Denzel presentó a sus otros dos amigos: —Este es Kai Brady y Jude Bennett.
Son buenos amigos míos.
Serena sabía que los amigos de los hermanos Fairfield provenían de familias nobles y tenían reputación en Washington.
Kai parecía educado y bien educado, como un joven caballero de la aristocracia.
La familia Carter era una de las familias más destacadas de Washington.
Y Serena ocasionalmente escuchaba su nombre cuando la gente hablaba de familias nobles.
Jude tenía una personalidad más desenfrenada, con una apariencia llamativa y un aire de rebeldía.
Era difícil imaginar que extraños confiaran tan rápidamente entre ellos y formaran amistades tan cercanas.
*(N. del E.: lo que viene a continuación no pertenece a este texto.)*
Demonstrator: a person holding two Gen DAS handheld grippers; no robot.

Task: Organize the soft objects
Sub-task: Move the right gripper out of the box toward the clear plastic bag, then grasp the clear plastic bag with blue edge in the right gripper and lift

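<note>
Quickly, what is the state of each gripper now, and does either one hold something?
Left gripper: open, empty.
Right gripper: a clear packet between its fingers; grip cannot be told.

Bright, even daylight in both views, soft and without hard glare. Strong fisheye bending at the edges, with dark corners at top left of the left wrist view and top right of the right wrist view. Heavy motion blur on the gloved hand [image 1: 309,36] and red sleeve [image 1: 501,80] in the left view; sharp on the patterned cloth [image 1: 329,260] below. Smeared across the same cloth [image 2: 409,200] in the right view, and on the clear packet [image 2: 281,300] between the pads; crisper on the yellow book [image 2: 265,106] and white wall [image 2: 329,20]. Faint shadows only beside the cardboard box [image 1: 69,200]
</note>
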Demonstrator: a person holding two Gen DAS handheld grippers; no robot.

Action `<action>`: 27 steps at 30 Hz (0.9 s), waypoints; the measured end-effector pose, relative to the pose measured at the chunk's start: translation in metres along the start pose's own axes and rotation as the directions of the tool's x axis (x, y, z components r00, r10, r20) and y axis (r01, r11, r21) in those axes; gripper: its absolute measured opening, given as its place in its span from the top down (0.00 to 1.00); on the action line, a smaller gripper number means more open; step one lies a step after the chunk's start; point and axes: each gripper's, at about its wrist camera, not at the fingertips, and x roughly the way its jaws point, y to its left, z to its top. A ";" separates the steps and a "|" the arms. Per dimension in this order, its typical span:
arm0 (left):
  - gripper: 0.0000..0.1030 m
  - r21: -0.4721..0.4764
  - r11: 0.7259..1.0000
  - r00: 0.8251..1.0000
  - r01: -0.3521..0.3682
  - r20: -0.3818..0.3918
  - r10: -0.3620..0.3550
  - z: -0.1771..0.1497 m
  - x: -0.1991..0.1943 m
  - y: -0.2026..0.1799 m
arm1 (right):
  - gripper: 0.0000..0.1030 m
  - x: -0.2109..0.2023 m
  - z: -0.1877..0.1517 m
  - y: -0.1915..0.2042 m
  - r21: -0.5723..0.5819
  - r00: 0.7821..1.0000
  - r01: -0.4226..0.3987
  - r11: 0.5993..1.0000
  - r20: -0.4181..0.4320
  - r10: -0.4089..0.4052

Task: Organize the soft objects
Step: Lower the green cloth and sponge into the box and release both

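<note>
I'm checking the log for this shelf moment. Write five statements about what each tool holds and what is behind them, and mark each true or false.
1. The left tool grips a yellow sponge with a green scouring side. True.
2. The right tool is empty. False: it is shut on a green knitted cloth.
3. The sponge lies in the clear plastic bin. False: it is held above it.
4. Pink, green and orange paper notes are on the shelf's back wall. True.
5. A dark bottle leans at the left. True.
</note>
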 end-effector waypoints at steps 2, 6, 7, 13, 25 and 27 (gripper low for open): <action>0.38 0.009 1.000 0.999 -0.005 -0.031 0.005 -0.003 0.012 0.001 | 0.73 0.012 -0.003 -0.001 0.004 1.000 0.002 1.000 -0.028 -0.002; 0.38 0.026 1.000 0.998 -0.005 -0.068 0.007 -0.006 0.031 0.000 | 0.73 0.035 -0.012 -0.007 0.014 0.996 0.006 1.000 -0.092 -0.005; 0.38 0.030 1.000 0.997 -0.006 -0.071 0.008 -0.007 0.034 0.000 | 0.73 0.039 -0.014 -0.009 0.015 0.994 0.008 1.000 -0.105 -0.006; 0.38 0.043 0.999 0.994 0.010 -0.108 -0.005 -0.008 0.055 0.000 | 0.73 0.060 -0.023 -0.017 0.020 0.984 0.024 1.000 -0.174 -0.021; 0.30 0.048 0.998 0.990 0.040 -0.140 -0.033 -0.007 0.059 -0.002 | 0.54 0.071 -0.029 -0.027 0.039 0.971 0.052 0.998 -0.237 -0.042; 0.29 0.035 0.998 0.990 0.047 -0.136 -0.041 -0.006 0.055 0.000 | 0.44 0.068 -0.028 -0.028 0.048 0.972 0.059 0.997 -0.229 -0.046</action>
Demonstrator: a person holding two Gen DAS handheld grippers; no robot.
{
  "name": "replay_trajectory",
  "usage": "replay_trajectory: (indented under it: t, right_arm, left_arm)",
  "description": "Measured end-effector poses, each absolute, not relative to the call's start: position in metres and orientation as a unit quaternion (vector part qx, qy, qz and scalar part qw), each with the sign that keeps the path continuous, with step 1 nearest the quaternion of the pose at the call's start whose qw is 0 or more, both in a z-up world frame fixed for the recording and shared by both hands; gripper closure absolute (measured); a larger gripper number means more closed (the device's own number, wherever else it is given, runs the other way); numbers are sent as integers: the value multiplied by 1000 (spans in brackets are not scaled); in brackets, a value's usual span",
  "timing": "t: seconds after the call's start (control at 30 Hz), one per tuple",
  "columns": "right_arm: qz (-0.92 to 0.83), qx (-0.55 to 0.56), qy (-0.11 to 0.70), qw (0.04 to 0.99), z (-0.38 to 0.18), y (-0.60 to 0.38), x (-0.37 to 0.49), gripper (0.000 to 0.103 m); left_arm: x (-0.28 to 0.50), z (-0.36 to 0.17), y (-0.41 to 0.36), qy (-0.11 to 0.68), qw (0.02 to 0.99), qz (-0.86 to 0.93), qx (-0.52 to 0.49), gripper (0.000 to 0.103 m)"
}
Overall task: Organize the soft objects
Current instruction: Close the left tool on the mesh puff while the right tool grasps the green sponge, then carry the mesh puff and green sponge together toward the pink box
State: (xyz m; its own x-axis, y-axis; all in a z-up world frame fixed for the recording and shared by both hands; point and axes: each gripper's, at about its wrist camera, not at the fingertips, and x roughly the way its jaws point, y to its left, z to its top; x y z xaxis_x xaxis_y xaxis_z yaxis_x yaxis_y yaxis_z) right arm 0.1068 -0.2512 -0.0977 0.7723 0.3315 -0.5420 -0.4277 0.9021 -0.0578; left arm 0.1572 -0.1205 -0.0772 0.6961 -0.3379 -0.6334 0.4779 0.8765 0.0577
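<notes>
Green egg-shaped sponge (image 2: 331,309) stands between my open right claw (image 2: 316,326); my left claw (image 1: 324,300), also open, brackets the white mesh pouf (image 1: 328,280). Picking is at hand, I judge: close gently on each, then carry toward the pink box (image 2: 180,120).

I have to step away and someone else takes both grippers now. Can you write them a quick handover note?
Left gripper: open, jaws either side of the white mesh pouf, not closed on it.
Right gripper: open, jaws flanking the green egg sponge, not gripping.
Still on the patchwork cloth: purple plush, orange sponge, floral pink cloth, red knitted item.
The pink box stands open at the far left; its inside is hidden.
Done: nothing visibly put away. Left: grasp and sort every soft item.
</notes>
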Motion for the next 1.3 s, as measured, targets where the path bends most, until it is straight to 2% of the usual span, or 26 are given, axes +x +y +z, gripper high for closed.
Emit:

Pero con Kevin presente, el ambiente era animado y todos los amigos de Denzel se comportaron con cortesía y hablaron apropiadamente.
La cena fue agradable.
Después de la comida, consideraron jugar a las cartas, pero Denzel se fue temprano con Serena.
— Después de quedar embarazada, Serena desarrolló el hábito de dar paseos.
Mientras caminaban uno al lado del otro, el otoño en Washington se había vuelto frío.
No pudo evitar tiritar.
Denzel notó su incomodidad.
—Deberías haberte abrigado más para caminar en este frío.
Se quitó su gabardina y se la puso.
Era grande y la envolvía como a un niño que lleva la ropa de un adulto.
Su calor persistía en la tela, haciéndola sentirse acogedora.
Sintió un bulto en el bolsillo de la gabardina y metió la mano para encontrar una pequeña caja cuadrada.
Curiosa, preguntó: —¿Qué hay en tu bolsillo?
—Sácalo y mira —sugirió Denzel con una sonrisa.
Serena sacó la pequeña caja de terciopelo negro y vaciló.
Denzel se acercó y la abrió para ella.
El corazón de Serena latió más rápido al ver lo que había dentro.